What the task asks:
Write out word for word each line of the records, beginning at the first and stopping after the line with "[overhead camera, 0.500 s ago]". Leave the pictures out.

Data for this task:
━━━━━━━━━━━━━━━━━━━━━━━━━━━━━━
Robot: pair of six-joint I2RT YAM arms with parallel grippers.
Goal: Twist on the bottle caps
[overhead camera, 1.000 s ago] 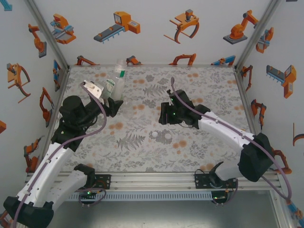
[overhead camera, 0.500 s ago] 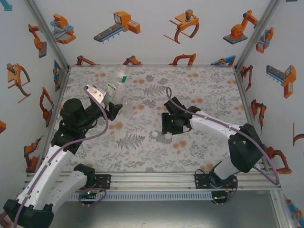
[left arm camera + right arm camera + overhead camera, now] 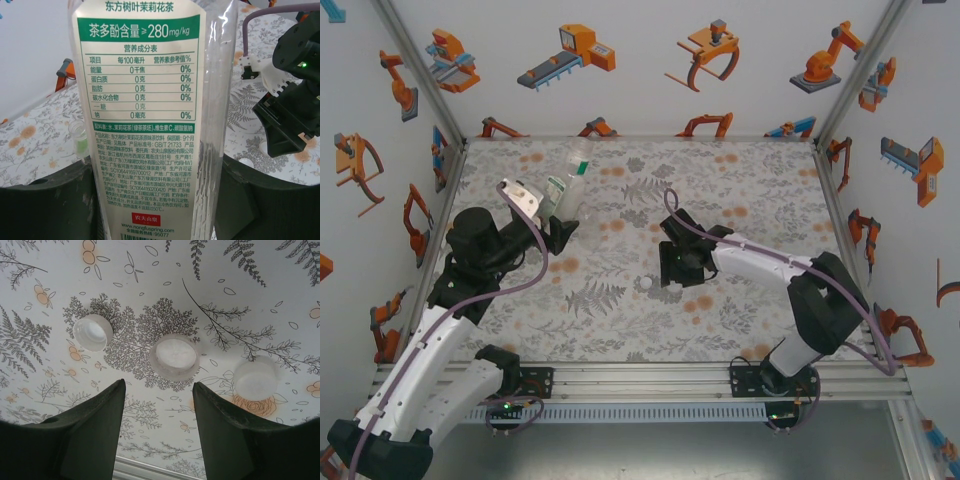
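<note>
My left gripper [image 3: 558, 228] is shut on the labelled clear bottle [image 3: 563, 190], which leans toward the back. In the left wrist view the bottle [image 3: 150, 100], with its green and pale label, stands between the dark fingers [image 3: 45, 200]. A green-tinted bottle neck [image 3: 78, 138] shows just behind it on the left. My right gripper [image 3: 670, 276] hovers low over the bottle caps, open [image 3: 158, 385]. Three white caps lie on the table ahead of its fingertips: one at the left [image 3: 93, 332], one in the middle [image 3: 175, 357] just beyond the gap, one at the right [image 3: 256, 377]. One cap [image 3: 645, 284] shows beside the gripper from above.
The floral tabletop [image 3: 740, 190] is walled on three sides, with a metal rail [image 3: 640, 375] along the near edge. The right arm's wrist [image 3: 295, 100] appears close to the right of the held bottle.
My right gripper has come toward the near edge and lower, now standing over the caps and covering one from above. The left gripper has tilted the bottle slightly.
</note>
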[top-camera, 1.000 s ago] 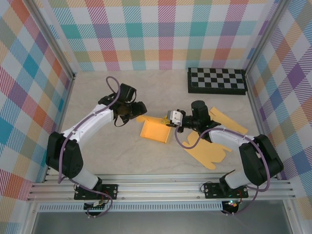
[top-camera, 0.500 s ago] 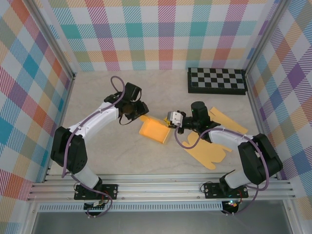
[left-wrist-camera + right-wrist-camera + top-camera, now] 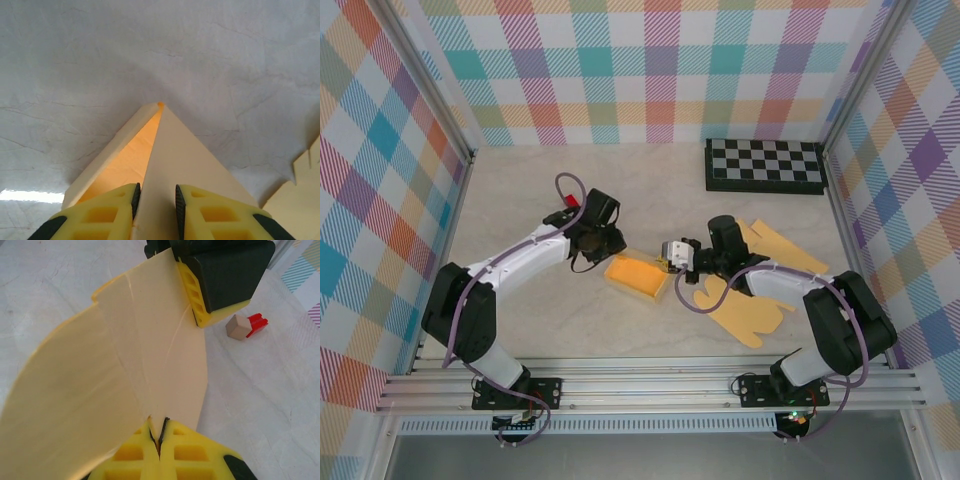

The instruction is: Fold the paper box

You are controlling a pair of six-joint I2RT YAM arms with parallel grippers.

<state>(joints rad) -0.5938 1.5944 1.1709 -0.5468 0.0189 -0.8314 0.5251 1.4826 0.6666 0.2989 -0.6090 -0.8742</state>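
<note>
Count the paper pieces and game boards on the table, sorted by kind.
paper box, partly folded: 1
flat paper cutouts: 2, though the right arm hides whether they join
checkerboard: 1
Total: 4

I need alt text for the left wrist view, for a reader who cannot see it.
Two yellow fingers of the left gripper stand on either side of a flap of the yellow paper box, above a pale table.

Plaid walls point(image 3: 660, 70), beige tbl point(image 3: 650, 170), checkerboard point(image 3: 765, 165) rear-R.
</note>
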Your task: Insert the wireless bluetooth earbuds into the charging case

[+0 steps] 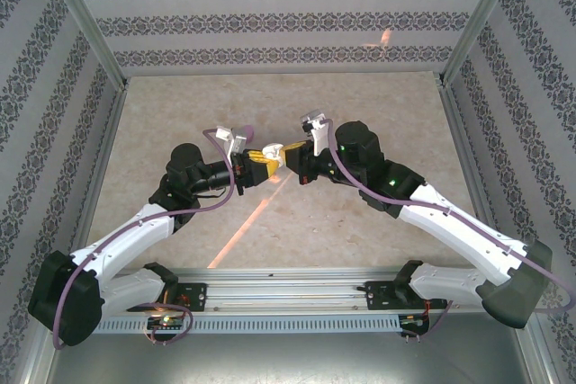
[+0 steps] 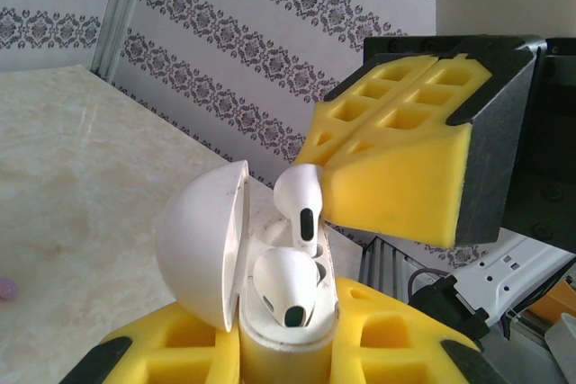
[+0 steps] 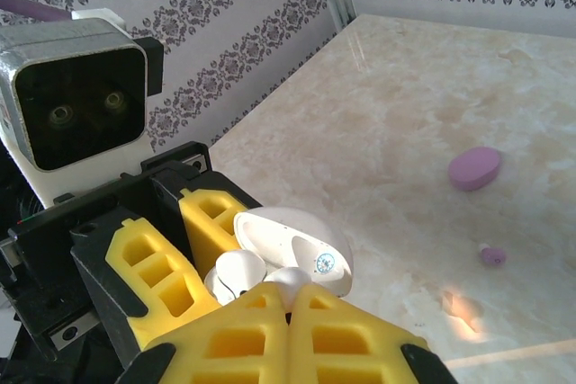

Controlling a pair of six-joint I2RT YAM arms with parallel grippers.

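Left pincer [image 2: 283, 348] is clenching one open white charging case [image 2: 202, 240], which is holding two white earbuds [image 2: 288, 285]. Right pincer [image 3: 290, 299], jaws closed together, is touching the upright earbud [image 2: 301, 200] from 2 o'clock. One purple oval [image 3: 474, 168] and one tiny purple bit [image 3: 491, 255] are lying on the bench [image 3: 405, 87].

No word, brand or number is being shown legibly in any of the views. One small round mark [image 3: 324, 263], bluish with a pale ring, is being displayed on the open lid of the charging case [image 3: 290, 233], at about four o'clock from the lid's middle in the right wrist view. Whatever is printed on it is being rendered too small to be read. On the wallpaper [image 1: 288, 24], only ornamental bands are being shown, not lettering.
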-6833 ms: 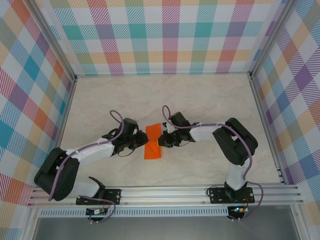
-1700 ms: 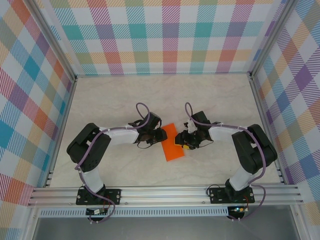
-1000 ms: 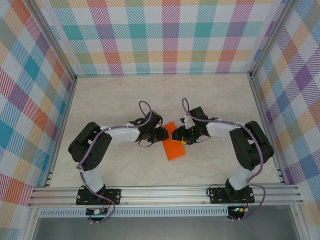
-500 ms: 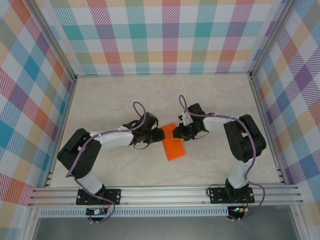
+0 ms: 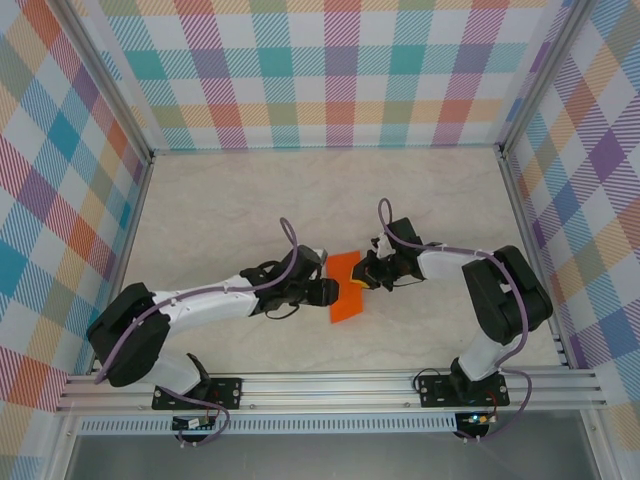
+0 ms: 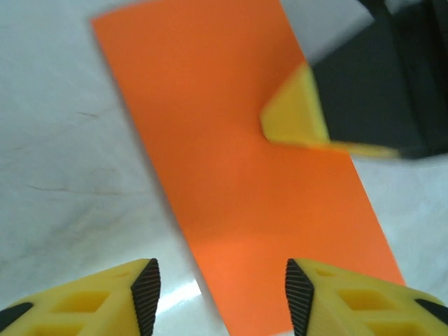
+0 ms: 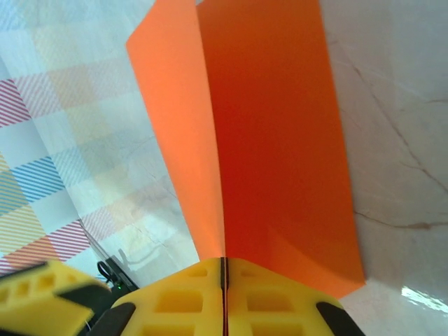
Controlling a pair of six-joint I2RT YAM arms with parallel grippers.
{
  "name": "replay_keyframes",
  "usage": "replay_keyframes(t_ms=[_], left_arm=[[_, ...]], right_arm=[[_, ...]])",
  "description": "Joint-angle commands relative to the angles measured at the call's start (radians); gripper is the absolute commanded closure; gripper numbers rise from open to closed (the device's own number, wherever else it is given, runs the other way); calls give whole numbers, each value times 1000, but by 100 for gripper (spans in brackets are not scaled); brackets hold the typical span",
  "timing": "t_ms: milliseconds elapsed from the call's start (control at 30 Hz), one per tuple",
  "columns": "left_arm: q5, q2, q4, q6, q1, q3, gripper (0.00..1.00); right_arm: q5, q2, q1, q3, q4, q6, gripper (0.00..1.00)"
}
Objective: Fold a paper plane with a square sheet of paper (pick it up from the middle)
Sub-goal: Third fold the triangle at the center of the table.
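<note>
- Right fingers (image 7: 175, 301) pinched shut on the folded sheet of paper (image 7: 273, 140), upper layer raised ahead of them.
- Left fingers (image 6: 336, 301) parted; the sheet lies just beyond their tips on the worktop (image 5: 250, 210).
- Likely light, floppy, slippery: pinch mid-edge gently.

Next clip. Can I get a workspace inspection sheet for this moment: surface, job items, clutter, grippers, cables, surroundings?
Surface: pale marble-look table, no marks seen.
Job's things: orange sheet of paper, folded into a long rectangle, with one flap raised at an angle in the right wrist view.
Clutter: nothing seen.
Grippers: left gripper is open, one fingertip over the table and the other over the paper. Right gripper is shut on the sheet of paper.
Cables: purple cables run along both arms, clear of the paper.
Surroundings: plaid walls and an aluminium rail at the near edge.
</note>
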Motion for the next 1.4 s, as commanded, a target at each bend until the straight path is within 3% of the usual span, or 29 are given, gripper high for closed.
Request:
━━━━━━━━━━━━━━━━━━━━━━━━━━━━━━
Output of the exercise:
Robot: pair of six-joint I2RT YAM arms with parallel grippers.
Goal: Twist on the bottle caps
[overhead camera, 1.000 s ago] 
[overhead camera, 0.500 s ago] 

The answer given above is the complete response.